Aim of the exercise: Your answer is one number: the count of lines below that hold the word "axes".

Available data section start

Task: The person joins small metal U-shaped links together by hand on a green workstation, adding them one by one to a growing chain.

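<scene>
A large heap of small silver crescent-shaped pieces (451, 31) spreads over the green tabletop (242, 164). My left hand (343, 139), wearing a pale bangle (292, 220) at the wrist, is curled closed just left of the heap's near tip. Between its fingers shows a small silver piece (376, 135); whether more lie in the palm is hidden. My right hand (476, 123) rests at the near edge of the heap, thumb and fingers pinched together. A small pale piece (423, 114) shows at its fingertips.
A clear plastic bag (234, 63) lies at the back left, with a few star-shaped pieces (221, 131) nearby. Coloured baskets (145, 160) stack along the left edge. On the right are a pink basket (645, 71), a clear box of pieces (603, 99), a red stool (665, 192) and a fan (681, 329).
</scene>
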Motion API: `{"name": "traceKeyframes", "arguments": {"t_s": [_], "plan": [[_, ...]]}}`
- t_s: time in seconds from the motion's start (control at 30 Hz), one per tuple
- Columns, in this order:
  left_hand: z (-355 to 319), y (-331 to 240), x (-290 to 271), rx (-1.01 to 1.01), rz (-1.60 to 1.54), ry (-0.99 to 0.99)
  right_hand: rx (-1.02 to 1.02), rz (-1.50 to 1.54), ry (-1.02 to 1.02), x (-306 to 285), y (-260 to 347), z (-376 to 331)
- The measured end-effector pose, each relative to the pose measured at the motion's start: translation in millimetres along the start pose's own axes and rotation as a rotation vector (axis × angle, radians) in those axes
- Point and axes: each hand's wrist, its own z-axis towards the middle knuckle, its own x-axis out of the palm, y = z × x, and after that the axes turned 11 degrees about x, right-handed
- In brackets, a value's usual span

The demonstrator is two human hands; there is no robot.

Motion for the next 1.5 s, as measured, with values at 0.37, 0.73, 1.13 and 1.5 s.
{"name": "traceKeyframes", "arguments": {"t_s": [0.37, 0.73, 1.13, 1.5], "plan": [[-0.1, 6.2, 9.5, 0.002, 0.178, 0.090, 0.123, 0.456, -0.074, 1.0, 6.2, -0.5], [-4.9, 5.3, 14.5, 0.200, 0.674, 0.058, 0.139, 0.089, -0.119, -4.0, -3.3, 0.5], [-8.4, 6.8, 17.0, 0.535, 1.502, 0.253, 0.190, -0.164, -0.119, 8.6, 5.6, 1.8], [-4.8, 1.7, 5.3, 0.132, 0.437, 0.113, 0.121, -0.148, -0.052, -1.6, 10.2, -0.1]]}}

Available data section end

Answer space: 2